WHAT IS NEEDED: Could you retype exactly the lines running from the line with "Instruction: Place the" to the end of the data, both included, and nothing else?

SOURCE MATERIAL:
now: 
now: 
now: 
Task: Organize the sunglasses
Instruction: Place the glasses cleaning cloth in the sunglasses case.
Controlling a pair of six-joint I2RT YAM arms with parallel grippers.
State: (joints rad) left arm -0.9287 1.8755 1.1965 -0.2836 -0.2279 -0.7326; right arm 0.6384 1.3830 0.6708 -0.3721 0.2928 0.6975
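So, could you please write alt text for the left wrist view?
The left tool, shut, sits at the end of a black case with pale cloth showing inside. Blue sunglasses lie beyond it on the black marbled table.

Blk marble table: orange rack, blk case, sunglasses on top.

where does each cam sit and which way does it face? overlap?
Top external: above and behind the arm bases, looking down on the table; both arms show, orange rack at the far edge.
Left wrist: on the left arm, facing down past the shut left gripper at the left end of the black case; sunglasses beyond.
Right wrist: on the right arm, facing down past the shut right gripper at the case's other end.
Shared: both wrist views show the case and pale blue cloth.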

RESULT:
Instruction: Place the glasses cleaning cloth in the sunglasses case.
Controlling a pair of six-joint I2RT YAM arms with parallel grippers.
State: (joints rad) left arm -0.9287 1.8755 1.1965 -0.2836 -0.2279 -0.7326; right arm 0.6384 1.3830 0.6708 -0.3721 0.2928 0.6975
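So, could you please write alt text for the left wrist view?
The left tool, shut, sits at the end of a black case with pale cloth showing inside. Blue sunglasses lie beyond it on the black marbled table.

Blk marble table: orange rack, blk case, sunglasses on top.

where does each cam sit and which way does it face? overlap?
Top external: above and behind the arm bases, looking down on the table; both arms show, orange rack at the far edge.
Left wrist: on the left arm, facing down past the shut left gripper at the left end of the black case; sunglasses beyond.
Right wrist: on the right arm, facing down past the shut right gripper at the case's other end.
Shared: both wrist views show the case and pale blue cloth.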

This output requires nothing further.